A few months ago Ashley made a post on how to handle multiple lights in a single layout (for reference: https://www.scirra.com/tutorials/5005/multiple-colored-shadow-casting-lights)
This approach may work for some, but I found the method described to be extremely limiting, due to a number of factors:
- Not all lighting necessarily needs to be realtime, and lights that are just used to set mood would be wasting processing time since they re-render every frame for every light.
- Dealing with a lot of lights becomes extremely cumbersome as more layers are added.
- Because of limitations in how C2 handles shaders in WebGL, if a developer wanted soft lights, they would have to apply a blur effect to a LOT of layers, destroying performance.
- Any visual effects lighting, like the flash of an explosion of a player throws a grenade, would have severe limitations, due to needing to juggle layers, with the number of available layers creating a hard limit on how many lights could be used.
- If all stages take place in a single layout (eg. loading multiple tilemaps within a single layout for various stages), the layer management issue becomes very convoluted to manage, and has a hard limit on how many lights can appear in any stage - and hard limits are bad.
- In a production environment where you may be working with a team, it simply isn't an option to expect level designers or artists to have to work in the same program/files as the developer. This is a reality of game development that gets ignored a lot, but that doesn't make it any less true.
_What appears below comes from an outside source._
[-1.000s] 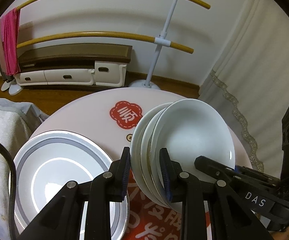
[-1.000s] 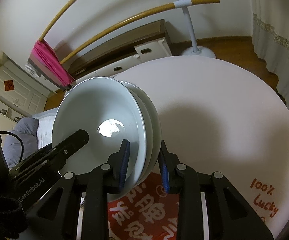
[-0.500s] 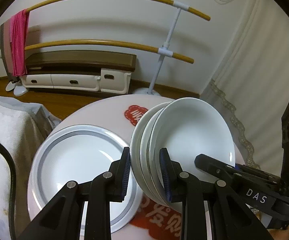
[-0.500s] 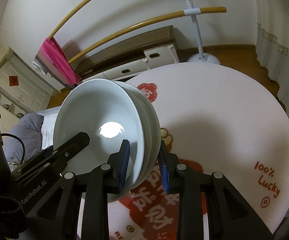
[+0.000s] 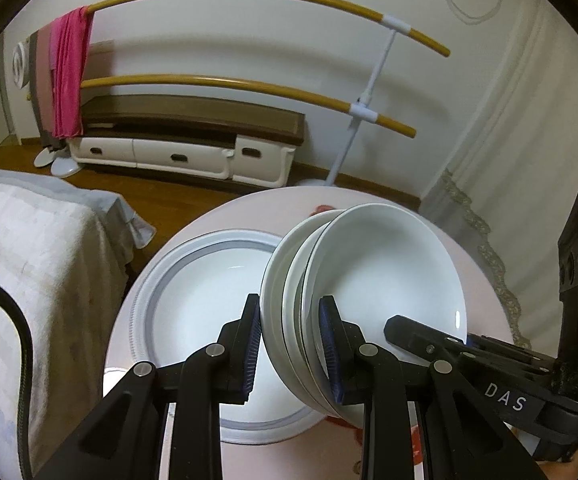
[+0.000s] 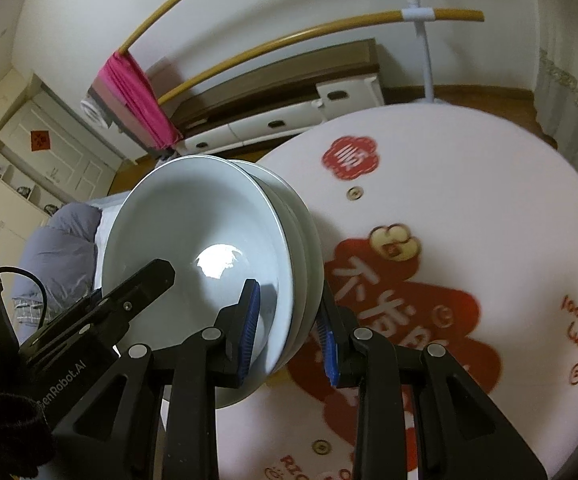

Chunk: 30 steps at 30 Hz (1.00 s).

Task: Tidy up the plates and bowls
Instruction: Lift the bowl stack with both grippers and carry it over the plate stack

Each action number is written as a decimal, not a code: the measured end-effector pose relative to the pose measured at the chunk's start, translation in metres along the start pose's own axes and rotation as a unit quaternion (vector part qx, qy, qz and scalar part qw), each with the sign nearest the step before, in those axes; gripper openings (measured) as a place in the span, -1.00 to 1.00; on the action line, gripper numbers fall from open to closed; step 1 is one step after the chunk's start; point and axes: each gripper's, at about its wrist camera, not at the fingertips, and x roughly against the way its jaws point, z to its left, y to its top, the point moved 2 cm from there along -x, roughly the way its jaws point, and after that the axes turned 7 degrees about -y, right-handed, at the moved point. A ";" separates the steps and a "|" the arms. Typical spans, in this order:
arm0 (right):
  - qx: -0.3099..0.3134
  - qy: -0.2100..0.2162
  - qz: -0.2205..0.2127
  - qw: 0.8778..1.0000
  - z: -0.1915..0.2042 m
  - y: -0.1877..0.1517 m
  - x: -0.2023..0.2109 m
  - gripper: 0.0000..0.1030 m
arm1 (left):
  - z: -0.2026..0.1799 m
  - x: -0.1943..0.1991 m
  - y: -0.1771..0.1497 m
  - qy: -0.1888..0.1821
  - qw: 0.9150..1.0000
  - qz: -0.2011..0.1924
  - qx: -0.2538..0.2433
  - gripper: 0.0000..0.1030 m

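A round white table [image 6: 469, 208] printed with red Chinese characters and "100% Lucky" fills the lower part of both wrist views. Behind it on the wooden floor stand a drying rack [image 5: 363, 110] with yellow rails, a pink towel [image 5: 67, 76] draped over its left end, and a low white drawer cabinet [image 5: 181, 156] with a brown top. A bed under a pale cover [image 5: 29, 280] lies to the left of the table.

On the table's left part sits a large white plate [image 5: 177, 304] with a grey ring inside its rim.

A stack of white bowls [image 5: 385, 280], nested and tilted on edge, is held above the table, overlapping the plate's right side in the left wrist view. The left gripper [image 5: 289, 344] is clamped on the stack's near rim, one blue-padded finger against the outer bowl's underside and the other inside the top bowl. The right gripper [image 6: 289, 328] pinches the same stack's rim from the opposite side, likewise with one finger inside the top bowl and one behind the stack. Each gripper's black body shows in the other's view, reaching into the top bowl.
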 end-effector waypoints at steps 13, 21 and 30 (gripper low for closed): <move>0.008 0.006 0.029 1.000 0.025 -0.010 -0.028 -0.45 | 0.022 0.005 0.002 0.007 1.000 0.009 0.023 -0.53; 0.008 0.006 0.042 0.999 0.029 -0.008 -0.042 -0.45 | 0.023 -0.002 0.008 0.008 0.999 0.015 0.031 -0.53; 0.007 0.000 0.051 0.999 0.029 -0.008 -0.048 -0.45 | 0.030 -0.009 0.012 0.005 0.999 0.022 0.038 -0.53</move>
So, with that in mind, I set about creating a way to manage multiple C2-native Shadow Lights on as few layers as possible. There were some issues initially because of a bug in the tilemap collisions, but Ashely has fixed this in r240 beta and I've been able to make some progress:
Using a simple test layout:
Which looks like this in the browser without lighting being applied properly because they're all on the same layer:
And looks like this in the browser with my solution applied. So far, I've ended up using 3 layers for background, foreground and VFX lighting. Static lighting only needs to render once, eliminating any overhead from having to redraw multiple shadows & layers every frame, and dynamic lighting only has to render when it's being interacted with, such as the light moving/rotating or objects that cast shadows overlapping it. VFX lights render for a single tick and then are removed, so they don't really impact performance very much at all:
Play with the example yourself (arrows move/jump, ctrl/shift shoot and drop grenades respectively):
It's not quite ready for use in a production environment, and it needs a lot more flexibility to blend well with artwork and provide the kind of features people typically expect from a lighting system, but as a proof of concept created in a few hours it shows what might be possible. It DOES currently involves the use of the Paster plugin, which is unavoidable; rendering to a texture quickly is really a feature that should be native to C2, but somehow it isn't, which seems like a huge oversight, so there's no way to do it without any 3rd-party add-ons at this time. Some of the shaders could also be optimized if there were a way for the shader to sample the screen at a lower resolution, but I haven't been able to get that to work in C2 at all (which seems like a bug in C2).
I think there's a lot more optimization that can be done, so I'd be curious to hear what kind of performance you're getting if you're on a PC with a slower GPU/integrated graphics.
The end goal is to create a flexible lighting system that's easy to use. I'll update this post as I tweak things and to flesh out what's going on behind the scenes a bit more.